SPECIAL BOOKS OF GOOD CHEER.

Much more should be added here, if we would make an adequate memorial of Charles Dickens. But we can not

go much farther now. I should like to turn over with you the pages of those volumes which I have just signalized with special mention. This would be a particularly agreeable close to what I have made, I fear, rather a serious, if not sombre, lecture.-I specialized "Pickwick," the "Christmas Stories," "David Copperfield" and "Great Expectations." These books have made Dickens that writer of the last century to whom, more than to any other, multitudes have turned as the friend who has brought cheer to them. Lord Rosebery has distinguished Dickens as the man who taught a generation which was not skilled in this pleasure, how to laugh. "Any one who feels depressed," he said "has only got to take down his Pickwick and read a few pages possibly that he knows by heart already," and he will find himself laughing. Thackeray called the "Christmas Carol," a national benefit, and, to every man who reads it, a personal kindness." Forster spoke of "the cheery voice of faith and hope in the "Carol," ringing from one end of the island to the other." "The Cricket on the Hearth" has become "a household word," and "a fireside inspiration." In fact, it has been humorously said, "Dickens invented Christmas." In "David Copperfield," named the ablest and clearest of Dickens's books, we find, more than any where else, a frank and generally agreeable revelation of Dickens himself. Then, there is the serene yet ironic and would-be cynical "Great Expectations" of the elder years, characterized as "always sweet and sane in humor," "the most humanly moving of his novels. "Great Expectations" is the book which, Chesterton declares, put Dickens into spiritual association with Thackeray.

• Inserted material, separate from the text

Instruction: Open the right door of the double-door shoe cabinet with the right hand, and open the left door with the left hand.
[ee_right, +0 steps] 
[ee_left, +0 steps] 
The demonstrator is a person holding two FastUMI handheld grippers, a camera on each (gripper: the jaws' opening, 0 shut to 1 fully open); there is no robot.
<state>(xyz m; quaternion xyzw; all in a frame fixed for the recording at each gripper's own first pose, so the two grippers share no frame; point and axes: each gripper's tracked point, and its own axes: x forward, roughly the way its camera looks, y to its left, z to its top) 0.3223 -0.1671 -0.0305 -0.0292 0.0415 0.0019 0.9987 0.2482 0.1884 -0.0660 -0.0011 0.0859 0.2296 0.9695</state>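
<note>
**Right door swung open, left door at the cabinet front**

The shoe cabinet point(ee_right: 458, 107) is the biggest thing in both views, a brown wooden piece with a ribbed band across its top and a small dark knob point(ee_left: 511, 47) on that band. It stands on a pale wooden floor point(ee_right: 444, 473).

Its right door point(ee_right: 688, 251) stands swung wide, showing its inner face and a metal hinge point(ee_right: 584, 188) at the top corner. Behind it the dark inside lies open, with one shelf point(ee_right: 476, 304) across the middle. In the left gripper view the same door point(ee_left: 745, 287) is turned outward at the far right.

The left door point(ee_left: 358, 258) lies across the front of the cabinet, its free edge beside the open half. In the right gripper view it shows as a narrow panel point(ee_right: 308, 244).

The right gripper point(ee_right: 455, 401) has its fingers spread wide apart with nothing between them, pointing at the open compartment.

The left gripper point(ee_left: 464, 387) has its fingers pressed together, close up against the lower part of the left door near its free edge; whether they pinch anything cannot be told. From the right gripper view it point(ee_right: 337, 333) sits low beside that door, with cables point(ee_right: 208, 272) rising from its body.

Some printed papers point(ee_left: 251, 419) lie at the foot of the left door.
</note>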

But, inadequate as what I have been saying is, enough has been said, to recall Dickens as the writer in the near past who, richly endowed with a gift for intimacy with common humankind, disclosed men to themselves and to one another in the plenitude of their complex life, and, therewith, did much not only to brighten their days, but, also, to inspire many to seek better lives for themselves, and to help their fellow-men onward and upward.